In light of all of the recent talk about pitch tipping and performance enhancement, it seems like a good time to look back at a time -- not so long ago -- when people didn't get so worked up about breaking the rules. Well, most people, anyway. George Steinbrenner certainly got worked up over Don Sutton scuffing the ball against the Yankees once, and Lar at Wezen-Ball has the amusing details. Money quote from then-Yankees manager Lou Piniella:
Steinbrenner: Lou! The TV cameras found something on Sutton's hand! He's scuffing up the ball! For God's sake, go out and talk to the umpire! He's cheating, and you need to catch him!
Piniella: For the love of God, George! We had Tommy John pitching for us yesterday, and who do you think Sutton learned it from?! And Rick Rhoden's pitching tomorrow night. Who do you think taught it to him? Do you really want me to talk to the umpire about it when we have Sutton's teacher and his student pitching for us right now?!

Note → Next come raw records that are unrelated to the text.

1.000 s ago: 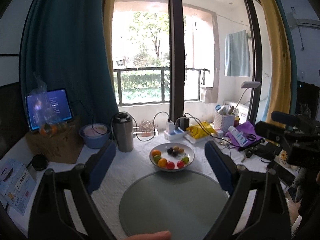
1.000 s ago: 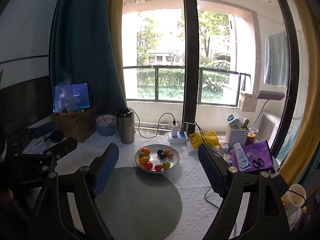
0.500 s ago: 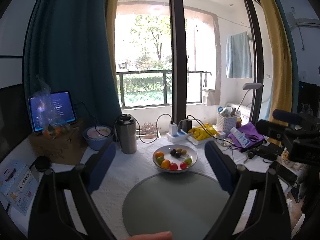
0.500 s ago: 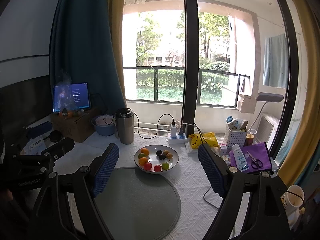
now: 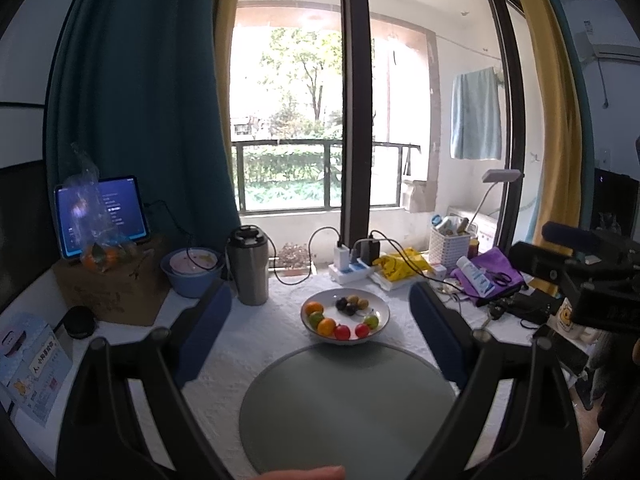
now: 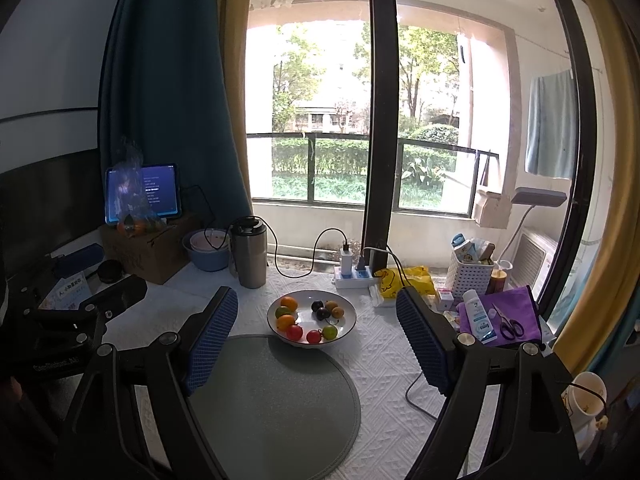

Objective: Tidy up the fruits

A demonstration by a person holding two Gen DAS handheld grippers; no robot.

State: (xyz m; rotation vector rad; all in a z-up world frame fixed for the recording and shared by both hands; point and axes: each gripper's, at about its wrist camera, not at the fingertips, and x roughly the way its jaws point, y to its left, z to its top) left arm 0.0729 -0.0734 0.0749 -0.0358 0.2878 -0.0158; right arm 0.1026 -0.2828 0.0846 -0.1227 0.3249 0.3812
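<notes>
Both tongs wide, nothing held: left gripper (image 5: pixel 320 322) and right gripper (image 6: pixel 318 338) hover above the table (image 6: pixel 384 364), apart from everything
Fruit bowl (image 5: pixel 382 322) sits on the white cloth, near edge touching or just overlapping the round grey mat (image 5: pixel 348 404); can't tell which
Inside: oranges (image 5: pixel 314 307), red fruits (image 5: pixel 343 332), green ones, dark plums (image 6: pixel 318 306); exact kinds and count too small to make out
Bag of oranges (image 5: pixel 100 258) on the cardboard box (image 5: pixel 116 292) blurred by plastic glare
Steel flask (image 5: pixel 250 268) upright, well left of bowl
Mat cut off at bottom of left view; pinkish sliver at the bottom edge, probably a fingertip, unclear
Right gripper body visible at right edge of left view, mostly cut off
Versus a second ago: both cameras sit higher and slightly tilted up, bowl lower-centre in frame; bowl, fruit, mat unmoved; tongs same width
</notes>
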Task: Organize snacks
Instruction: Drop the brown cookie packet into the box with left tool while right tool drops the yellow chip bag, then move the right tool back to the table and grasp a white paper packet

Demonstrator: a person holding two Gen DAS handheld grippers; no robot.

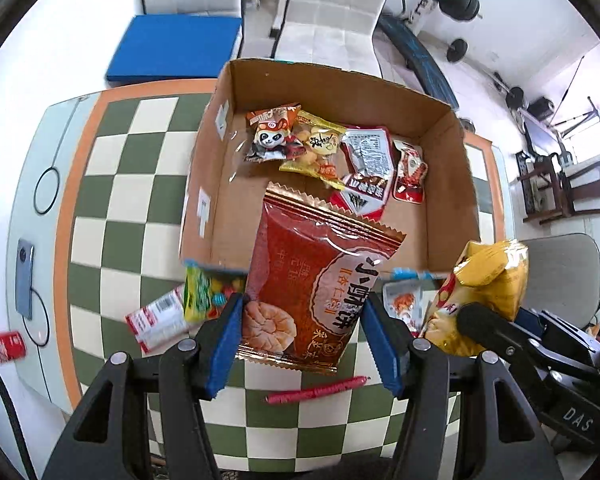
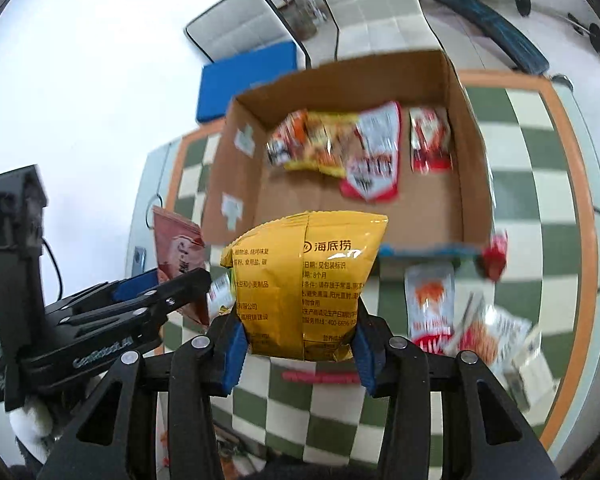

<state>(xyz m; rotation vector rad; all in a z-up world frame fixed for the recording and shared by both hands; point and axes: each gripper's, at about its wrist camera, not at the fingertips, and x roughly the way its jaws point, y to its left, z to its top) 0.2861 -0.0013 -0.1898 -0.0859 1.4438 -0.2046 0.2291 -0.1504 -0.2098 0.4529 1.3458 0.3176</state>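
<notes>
An open cardboard box [image 1: 452, 184] [image 2: 466, 152] stands on the checkered table and holds several snack packets [image 1: 320, 146] [image 2: 340, 148] along its far side. My left gripper [image 1: 302, 344] is shut on a red-brown pastry packet [image 1: 316, 276], held above the box's near edge. My right gripper [image 2: 298, 344] is shut on a yellow snack bag [image 2: 304, 280], held just short of the box's near wall. The yellow bag [image 1: 488, 288] and right gripper show at the right of the left wrist view. The left gripper [image 2: 160, 292] shows at the left of the right wrist view.
Loose packets lie on the table by the box's near edge: a green-yellow one [image 1: 204, 294], a red-white one [image 1: 160, 320], and red-white ones [image 2: 432, 304]. A red pen [image 1: 318, 390] lies near me. A phone [image 1: 25, 280] and red can [image 1: 6, 346] sit at the left. Chairs stand behind.
</notes>
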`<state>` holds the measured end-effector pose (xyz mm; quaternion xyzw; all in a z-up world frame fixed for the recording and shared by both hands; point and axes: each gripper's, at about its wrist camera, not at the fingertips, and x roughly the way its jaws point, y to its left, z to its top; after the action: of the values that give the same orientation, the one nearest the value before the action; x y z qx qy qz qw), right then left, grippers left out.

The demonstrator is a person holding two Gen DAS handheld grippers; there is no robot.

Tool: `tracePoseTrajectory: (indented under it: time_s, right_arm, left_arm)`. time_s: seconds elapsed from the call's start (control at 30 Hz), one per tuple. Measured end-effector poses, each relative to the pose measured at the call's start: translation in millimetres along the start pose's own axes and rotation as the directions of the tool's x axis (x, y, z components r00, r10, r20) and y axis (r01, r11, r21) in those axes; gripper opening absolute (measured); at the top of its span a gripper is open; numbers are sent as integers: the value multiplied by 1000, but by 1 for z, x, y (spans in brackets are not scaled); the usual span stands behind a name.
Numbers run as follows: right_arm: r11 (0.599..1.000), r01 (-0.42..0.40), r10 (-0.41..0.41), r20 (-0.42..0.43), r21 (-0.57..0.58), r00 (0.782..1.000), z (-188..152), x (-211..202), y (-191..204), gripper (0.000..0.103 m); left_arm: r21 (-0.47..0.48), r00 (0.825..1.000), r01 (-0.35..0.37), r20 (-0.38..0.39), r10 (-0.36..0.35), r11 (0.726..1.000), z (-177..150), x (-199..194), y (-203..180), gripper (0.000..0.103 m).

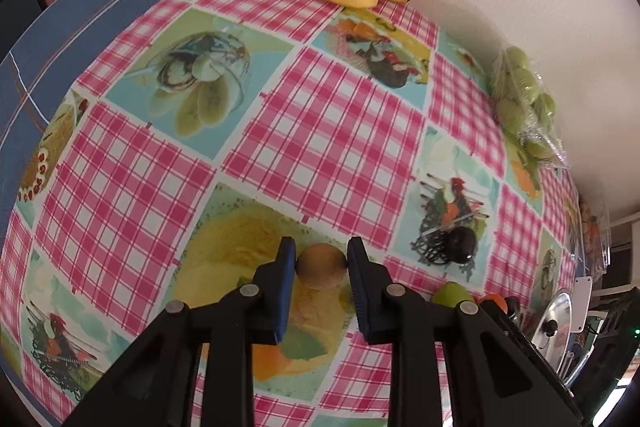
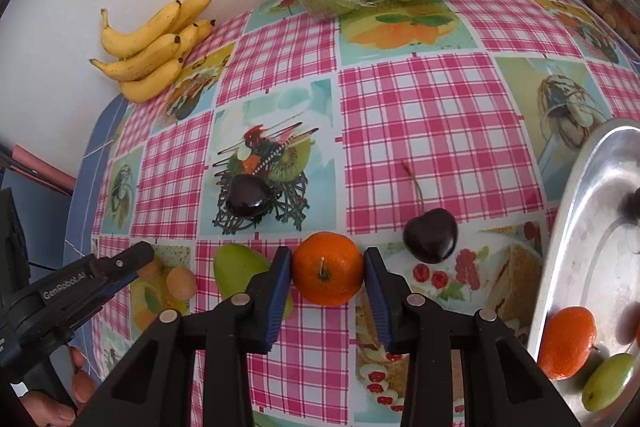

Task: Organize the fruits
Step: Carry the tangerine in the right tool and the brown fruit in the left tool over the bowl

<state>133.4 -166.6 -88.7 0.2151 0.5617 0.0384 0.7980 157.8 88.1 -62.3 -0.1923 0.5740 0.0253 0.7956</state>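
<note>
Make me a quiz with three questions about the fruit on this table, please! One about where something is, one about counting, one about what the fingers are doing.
1. Where are the bananas?
A. On the metal tray
B. At the table's far edge, by the wall
C. Inside the plastic pack

2. How many dark cherries lie on the tablecloth?
A. Two
B. Four
C. None

3. What are the right gripper's fingers doing?
A. Hanging wide open over nothing
B. Holding a banana
C. Pressing on the orange tangerine

Answers:
1. B, they lie against the white wall.
2. A, one cherry lies on a printed picture and another cherry beside the tangerine.
3. C, both blue pads touch its sides.
</note>
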Motion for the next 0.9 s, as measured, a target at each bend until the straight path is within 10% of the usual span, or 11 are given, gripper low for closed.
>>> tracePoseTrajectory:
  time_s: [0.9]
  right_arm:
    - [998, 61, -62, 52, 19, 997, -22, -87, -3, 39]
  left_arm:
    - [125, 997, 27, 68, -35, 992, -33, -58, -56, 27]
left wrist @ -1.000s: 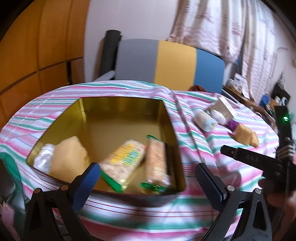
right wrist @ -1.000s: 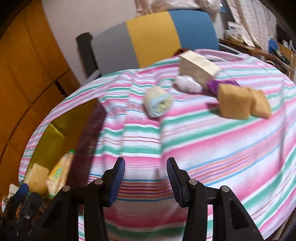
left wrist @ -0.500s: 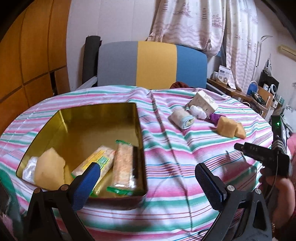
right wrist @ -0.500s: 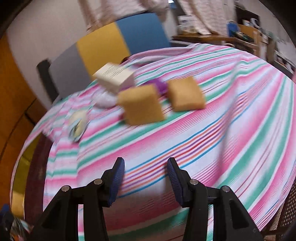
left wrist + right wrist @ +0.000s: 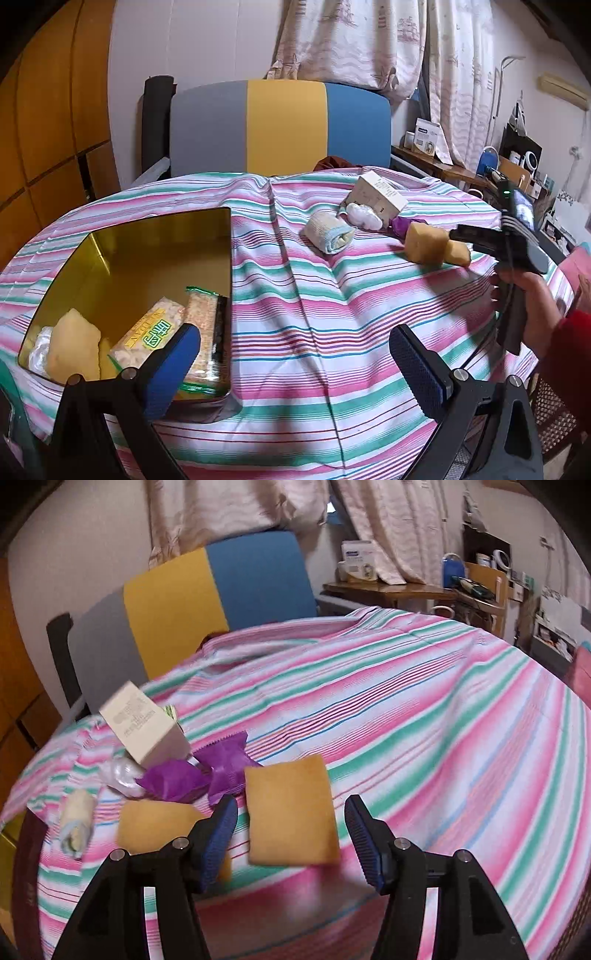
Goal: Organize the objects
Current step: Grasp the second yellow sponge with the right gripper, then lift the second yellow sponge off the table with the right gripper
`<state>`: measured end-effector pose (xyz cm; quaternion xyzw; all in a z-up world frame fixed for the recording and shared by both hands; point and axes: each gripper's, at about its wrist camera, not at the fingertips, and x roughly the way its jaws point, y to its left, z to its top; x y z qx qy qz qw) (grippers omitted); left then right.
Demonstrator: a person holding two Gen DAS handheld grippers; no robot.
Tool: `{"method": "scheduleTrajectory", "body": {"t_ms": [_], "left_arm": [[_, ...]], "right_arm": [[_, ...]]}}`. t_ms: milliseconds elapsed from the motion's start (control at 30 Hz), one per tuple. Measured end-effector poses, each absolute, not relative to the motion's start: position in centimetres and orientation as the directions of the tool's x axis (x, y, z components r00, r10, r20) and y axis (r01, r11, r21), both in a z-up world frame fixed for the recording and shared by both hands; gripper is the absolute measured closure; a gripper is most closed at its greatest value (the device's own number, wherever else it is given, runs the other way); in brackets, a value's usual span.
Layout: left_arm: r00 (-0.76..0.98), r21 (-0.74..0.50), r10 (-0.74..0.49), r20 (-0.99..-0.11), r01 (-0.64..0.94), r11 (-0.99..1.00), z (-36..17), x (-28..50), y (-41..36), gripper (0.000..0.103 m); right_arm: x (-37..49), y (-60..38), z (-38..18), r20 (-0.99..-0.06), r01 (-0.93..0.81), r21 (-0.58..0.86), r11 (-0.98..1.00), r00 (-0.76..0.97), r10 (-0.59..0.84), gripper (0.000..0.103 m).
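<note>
A gold tin (image 5: pixel 155 251) sits on the striped tablecloth at the left and holds two snack packs (image 5: pixel 177 332), a tan packet and a white wrapper. My left gripper (image 5: pixel 295 365) hangs open over the cloth beside the tin, with nothing between its blue pads. On the right of the table lie two tan packets (image 5: pixel 291 812) (image 5: pixel 159 825), purple wrappers (image 5: pixel 207 771), a white box (image 5: pixel 144 723), a white blob and a rolled cloth (image 5: pixel 75 823). My right gripper (image 5: pixel 290 834) hovers over the nearer tan packet with its jaws opening; the pads do not touch it.
A grey, yellow and blue chair back (image 5: pixel 280 125) stands behind the table. A cluttered wooden desk (image 5: pixel 413 590) is at the back right. A hand in a red sleeve (image 5: pixel 535 306) carries the right gripper at the table's right edge.
My right gripper swept right from near the tin to above the tan packets and its jaws spread wider. The left gripper drifted right, so the tin now lies further left.
</note>
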<state>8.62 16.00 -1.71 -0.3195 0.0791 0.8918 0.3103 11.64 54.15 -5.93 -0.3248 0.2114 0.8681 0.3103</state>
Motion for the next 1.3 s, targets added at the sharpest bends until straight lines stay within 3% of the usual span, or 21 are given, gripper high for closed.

Aside from the yuks, these kinds of stories are valuable for two reasons: (1) they teach us that people didn't always make a federal case out of rule-breaking; but (2) they also teach us that ballplayers and managers aren't the most reliable sources in the world when asking for comment about the rule-breaking of others. I mean, I think it's interesting that Michael Young, Jeff Brantley, Joe Girardi, and Doug Mientkiewicz have gone on the record defending Alex Rodriguez against Selena Roberts' allegations, but in light of a long history of folks inside the game looking the other way at this sort of thing, we can't automatically take their word on these matters any more seriously than we take Roberts'.